### Instructions for the task
When a line of the records contains "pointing", copy it.

### Exercise data

----

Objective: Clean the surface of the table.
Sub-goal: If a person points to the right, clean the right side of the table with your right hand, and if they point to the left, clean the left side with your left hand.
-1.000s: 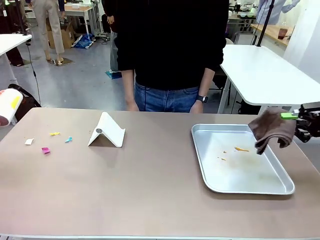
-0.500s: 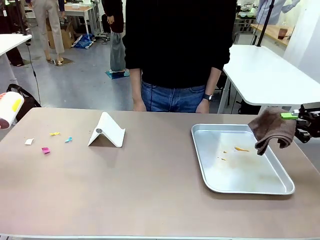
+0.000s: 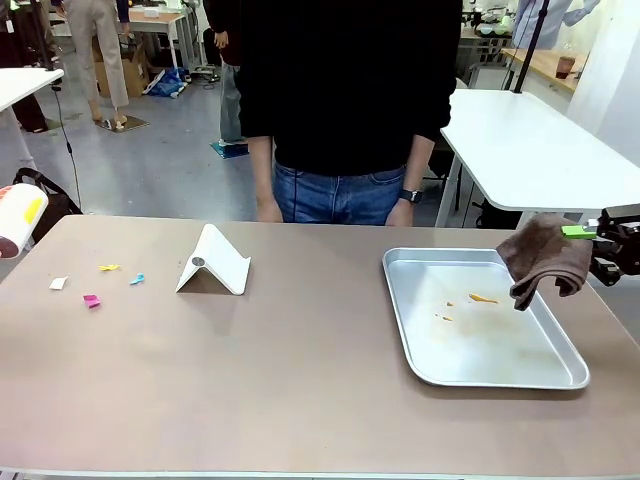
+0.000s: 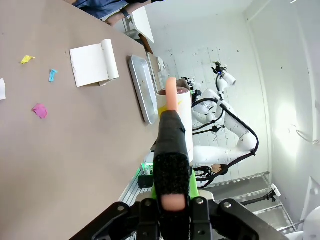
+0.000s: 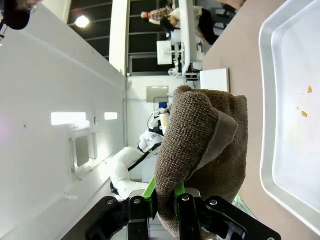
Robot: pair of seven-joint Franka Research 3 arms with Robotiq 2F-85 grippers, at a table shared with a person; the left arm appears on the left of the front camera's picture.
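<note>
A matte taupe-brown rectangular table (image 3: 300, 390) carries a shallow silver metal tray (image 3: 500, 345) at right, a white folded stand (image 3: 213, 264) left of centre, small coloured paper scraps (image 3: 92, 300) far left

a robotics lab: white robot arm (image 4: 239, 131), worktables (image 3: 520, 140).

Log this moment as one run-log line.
left gripper: shut on roller | right gripper: shut on brown cloth | paper scraps: on table | tray: crumbs inside

Right of the tray (image 3: 500, 345), the frame edge cuts the right gripper (image 3: 587, 235); brown cloth (image 3: 543, 258) hides its fingertips. Orange specks (image 3: 483, 298) in the tray: too small to identify.
</note>
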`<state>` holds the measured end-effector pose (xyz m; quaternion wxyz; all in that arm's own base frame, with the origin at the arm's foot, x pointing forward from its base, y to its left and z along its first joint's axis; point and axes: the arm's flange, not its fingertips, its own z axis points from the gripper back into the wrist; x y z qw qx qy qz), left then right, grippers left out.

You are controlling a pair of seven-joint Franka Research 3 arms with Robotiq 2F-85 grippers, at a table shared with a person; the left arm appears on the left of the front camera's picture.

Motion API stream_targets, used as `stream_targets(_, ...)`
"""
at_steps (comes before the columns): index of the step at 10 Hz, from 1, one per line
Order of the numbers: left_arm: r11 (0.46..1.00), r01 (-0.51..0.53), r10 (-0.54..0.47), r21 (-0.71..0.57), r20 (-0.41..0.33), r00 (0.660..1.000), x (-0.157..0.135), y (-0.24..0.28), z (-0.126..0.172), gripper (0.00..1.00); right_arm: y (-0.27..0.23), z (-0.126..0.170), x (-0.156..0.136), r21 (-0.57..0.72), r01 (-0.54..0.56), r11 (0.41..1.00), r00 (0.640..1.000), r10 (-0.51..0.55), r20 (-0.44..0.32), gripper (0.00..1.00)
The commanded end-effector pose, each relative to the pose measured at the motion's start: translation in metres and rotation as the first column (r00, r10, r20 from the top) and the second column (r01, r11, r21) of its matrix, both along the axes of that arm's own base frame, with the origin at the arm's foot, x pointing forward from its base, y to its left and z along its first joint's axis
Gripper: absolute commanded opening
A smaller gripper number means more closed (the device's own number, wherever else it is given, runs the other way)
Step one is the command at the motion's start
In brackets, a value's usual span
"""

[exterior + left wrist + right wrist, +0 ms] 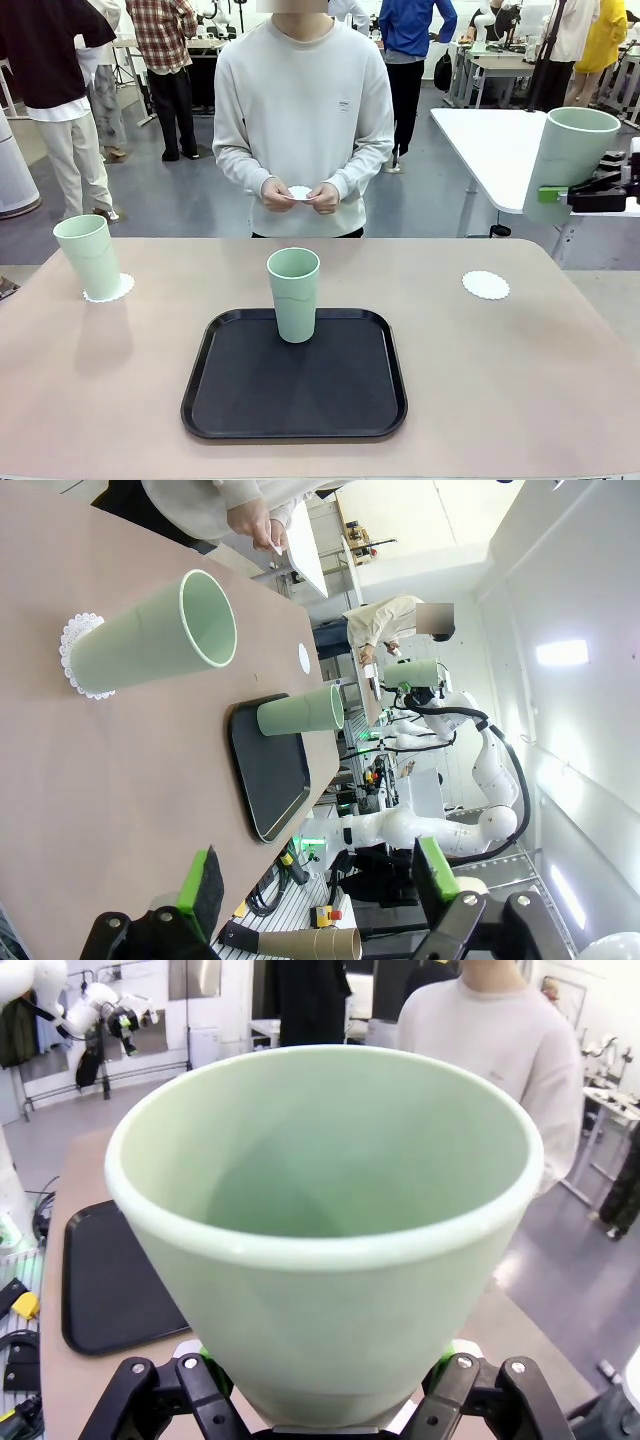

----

### Answer space
`<state>` holds the measured end-effector pose (xyz m; quaternion wxyz; all in that arm's own base frame, with the origin at the arm's foot, x pointing forward from its base, y to its left and z along its first joint's axis; point and axes: the arm's flange, not its fingertips, its own z axis points from the gripper back into the wrist; x y z qw qx qy qz), left then right, grippers left out.
The commanded end-effector pose, each relative to the pose measured at the motion's start: translation in metres and rotation as the first column (r00, r10, r20 from the top) and the second column (r01, r11, r21) of its matrix, both along the axes of that arm's own base frame, with the origin at the arm's foot, x pointing forward from its base, y to its left and z along its first joint's axis

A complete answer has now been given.